-- Opening Marker --
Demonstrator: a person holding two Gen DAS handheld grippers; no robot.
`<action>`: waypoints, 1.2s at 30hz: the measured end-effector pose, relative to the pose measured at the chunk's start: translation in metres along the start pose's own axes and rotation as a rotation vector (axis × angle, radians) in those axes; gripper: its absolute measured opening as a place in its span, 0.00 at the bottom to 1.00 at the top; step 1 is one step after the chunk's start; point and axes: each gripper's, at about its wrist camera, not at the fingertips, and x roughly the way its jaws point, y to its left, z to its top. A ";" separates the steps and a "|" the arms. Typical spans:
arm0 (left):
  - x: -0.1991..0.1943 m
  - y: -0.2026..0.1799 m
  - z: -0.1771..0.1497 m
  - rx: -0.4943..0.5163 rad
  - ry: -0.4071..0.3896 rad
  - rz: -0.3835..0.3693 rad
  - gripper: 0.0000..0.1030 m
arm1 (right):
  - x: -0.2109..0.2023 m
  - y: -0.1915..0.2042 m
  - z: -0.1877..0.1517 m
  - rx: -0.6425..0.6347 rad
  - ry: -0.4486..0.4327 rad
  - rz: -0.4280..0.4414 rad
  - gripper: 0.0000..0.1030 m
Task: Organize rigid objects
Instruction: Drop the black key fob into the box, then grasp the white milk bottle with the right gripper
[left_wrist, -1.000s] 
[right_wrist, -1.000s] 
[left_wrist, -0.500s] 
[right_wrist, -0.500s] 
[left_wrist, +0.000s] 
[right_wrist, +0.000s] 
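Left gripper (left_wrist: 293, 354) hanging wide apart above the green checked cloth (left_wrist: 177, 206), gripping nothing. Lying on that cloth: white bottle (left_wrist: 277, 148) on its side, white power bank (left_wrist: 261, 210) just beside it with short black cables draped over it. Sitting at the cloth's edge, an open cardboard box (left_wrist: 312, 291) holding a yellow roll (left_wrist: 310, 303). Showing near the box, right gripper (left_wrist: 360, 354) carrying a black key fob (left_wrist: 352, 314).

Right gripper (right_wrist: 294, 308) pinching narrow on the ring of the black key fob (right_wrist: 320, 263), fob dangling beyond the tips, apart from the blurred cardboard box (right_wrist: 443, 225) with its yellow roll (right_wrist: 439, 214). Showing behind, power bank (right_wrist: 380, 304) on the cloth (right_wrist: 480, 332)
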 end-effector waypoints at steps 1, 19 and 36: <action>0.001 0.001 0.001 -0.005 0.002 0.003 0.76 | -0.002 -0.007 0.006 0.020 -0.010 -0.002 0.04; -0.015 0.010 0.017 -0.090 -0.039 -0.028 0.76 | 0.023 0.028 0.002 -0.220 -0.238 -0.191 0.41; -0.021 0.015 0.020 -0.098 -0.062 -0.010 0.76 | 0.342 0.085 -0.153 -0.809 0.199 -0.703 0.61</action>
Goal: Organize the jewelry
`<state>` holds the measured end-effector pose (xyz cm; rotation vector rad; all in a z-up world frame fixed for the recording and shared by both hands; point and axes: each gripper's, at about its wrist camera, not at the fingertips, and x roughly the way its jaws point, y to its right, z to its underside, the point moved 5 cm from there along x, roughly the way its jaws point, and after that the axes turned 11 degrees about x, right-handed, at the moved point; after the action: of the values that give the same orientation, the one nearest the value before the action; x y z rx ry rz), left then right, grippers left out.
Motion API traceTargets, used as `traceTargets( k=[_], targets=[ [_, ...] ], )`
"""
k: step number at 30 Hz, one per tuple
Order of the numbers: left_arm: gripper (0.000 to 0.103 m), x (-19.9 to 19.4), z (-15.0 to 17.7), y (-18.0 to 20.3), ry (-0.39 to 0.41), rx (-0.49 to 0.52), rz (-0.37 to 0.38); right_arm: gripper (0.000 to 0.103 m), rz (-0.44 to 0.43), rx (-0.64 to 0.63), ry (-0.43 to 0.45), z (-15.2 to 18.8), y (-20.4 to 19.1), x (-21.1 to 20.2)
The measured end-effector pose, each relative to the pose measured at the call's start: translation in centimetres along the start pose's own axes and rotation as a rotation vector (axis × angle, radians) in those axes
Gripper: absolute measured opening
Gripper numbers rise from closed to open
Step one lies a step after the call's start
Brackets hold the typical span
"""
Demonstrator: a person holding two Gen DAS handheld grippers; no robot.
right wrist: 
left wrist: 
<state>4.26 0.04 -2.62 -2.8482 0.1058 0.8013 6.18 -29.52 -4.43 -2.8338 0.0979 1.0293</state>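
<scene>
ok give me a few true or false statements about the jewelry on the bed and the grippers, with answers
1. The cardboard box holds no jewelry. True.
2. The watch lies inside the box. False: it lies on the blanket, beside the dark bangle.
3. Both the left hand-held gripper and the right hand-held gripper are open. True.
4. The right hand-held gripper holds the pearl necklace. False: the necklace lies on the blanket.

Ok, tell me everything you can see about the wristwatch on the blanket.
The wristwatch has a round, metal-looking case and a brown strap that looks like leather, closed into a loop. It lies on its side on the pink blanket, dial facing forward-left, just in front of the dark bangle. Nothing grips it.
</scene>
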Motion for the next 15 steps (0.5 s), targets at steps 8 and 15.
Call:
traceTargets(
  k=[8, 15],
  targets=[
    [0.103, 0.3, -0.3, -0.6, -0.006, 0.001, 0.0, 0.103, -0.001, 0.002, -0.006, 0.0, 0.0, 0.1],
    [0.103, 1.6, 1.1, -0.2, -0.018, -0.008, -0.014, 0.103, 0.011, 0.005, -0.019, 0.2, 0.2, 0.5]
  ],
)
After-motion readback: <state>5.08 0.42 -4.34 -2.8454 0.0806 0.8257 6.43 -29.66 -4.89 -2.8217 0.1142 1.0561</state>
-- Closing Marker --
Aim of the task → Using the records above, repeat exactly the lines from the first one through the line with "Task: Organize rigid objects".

Task solution →
Demonstrator: a person holding two Gen DAS handheld grippers; no robot.
`<action>`: waypoints, 1.2s at 30hz: the measured end-effector pose, relative to the pose measured at the chunk's start: translation in metres along the start pose's own axes and rotation as a rotation vector (axis × angle, radians) in those axes; gripper: its absolute measured opening as a place in its span, 0.00 at the bottom to 1.00 at the top; step 1 is one step after the chunk's start; point and axes: each gripper's, at about its wrist camera, not at the fingertips, and x roughly the way its jaws point, y to its left, z to its top. A ";" separates the steps and a "|" the arms. Typical spans:
arm0 (left):
  - x: -0.1991..0.1943 m
  - y: -0.2026..0.1799 m
  - z: -0.1771..0.1497 m
  - rx: -0.4943..0.5163 rad
  - ry: -0.4071..0.3896 rad
  - rz: -0.3835..0.3693 rad
  - gripper: 0.0000..0.1030 m
arm1 (right):
  - x: -0.2109..0.2023 m
  - y: -0.1915..0.2042 m
  - z: -0.1877..0.1517 m
  - rx: -0.6425..0.6347 rad
  - ry: -0.4486..0.4327 rad
  - rz: -0.4280..0.4414 rad
  - gripper: 0.0000..0.1030 m
Task: Organize rigid objects

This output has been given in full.